Presidential Council prepares strategy for interethnic peace - report

'Friendship of Peoples' fountain in Moscow. (RIA Novosti / Valeriy Shustov)
Heads of Russian regions that allow interethnic strife on their territories face punishment under the new regulation.

In yet another attempt to ensure the peaceful coexistence of the almost 200 different nationalities that live in Russia, the Presidential Council for Interethnic Relations has developed a new strategy of interethnic peace, writes Izvestia daily.

The document stresses banning the propaganda of extremist ideas, but also includes serious amendments to the current laws.

In particular, it suggests making Internet Service Providers responsible for hate posts on the internet. The program also includes the ban on mentioning ethnicity in political propaganda, including party programs and election campaigns. Finally, the draft includes the law banning the rehabilitation of Nazism and glorification of Nazi criminals.
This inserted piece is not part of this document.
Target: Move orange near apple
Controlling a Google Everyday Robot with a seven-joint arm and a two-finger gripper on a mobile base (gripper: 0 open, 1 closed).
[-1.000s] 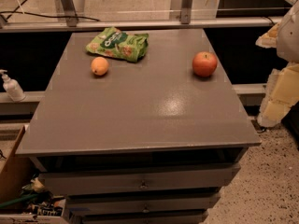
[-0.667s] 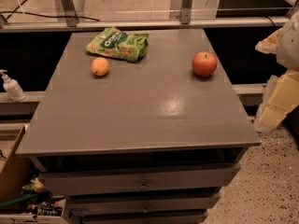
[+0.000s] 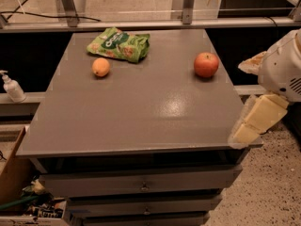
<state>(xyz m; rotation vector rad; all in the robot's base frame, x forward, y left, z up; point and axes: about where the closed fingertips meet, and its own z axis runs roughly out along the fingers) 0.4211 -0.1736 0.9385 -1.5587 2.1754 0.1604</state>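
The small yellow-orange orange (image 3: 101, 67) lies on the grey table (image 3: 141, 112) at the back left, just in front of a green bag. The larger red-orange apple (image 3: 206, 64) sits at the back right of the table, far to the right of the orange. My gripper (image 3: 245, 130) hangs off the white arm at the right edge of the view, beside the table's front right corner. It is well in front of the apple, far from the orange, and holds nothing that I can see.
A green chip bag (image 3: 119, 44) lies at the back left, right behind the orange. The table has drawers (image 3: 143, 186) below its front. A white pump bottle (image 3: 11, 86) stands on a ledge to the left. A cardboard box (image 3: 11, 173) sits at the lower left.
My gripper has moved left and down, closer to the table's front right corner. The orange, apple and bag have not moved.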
The authors of the strategy also hold that the heads of Russian regions must be made legally responsible if their action or inaction leads to interethnic conflicts. A similar suggestion was voiced earlier by Ramazan Abdulatipov, the head of major NGO Assembly of the Peoples of Russia. The activist promised to submit to parliament a bill introducing civil servants’ responsibility for ethnic strife in September or in October this year.
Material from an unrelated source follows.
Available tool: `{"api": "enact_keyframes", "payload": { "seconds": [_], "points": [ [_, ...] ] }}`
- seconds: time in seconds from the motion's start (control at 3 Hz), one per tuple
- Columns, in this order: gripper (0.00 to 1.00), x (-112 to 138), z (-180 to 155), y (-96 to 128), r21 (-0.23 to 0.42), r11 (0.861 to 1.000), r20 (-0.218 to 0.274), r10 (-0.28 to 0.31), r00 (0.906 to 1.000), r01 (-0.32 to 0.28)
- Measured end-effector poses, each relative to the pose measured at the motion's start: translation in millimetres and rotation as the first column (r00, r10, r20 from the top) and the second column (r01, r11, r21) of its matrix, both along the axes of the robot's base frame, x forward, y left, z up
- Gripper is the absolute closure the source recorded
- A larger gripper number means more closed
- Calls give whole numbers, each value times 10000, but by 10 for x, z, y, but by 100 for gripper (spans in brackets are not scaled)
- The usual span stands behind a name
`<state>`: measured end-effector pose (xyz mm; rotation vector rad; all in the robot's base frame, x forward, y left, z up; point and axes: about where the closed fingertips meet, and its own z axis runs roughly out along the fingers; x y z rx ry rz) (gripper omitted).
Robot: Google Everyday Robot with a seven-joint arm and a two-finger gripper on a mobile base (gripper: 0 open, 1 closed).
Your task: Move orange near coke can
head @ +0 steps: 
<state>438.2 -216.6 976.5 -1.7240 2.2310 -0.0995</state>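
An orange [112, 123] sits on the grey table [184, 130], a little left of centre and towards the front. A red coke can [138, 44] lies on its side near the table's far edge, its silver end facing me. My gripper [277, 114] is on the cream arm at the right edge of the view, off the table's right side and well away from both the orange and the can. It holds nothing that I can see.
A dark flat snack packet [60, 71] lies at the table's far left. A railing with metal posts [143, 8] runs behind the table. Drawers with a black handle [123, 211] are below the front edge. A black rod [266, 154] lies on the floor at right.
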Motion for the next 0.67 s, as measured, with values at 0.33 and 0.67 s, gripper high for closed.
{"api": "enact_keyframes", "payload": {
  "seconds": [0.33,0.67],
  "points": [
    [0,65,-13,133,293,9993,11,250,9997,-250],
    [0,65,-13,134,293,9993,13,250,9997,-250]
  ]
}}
The plan includes the constant monitoring of mass media and social networks by means of a special system that includes public organizations, journalists and law enforcers. The leadership of this organization will report annually to the government and the recently-created Presidential Council for Interethnic Relations, headed by President Vladimir Putin himself.
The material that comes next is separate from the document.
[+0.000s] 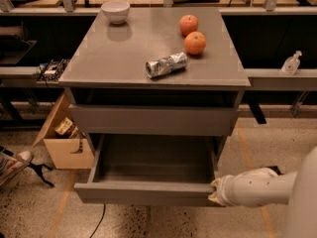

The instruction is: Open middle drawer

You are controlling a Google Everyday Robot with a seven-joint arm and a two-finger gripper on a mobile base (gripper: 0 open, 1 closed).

Other measures include government presence on social media, development of internal tourism and a major check of school programs and textbooks for correct explanations of interethnic relations.

The newspaper quoted an unnamed expert as saying that the draft budget of the program is estimated at 1 billion rubles (over US$30 million). The final draft of the document will be submitted to the president before December 1 this year.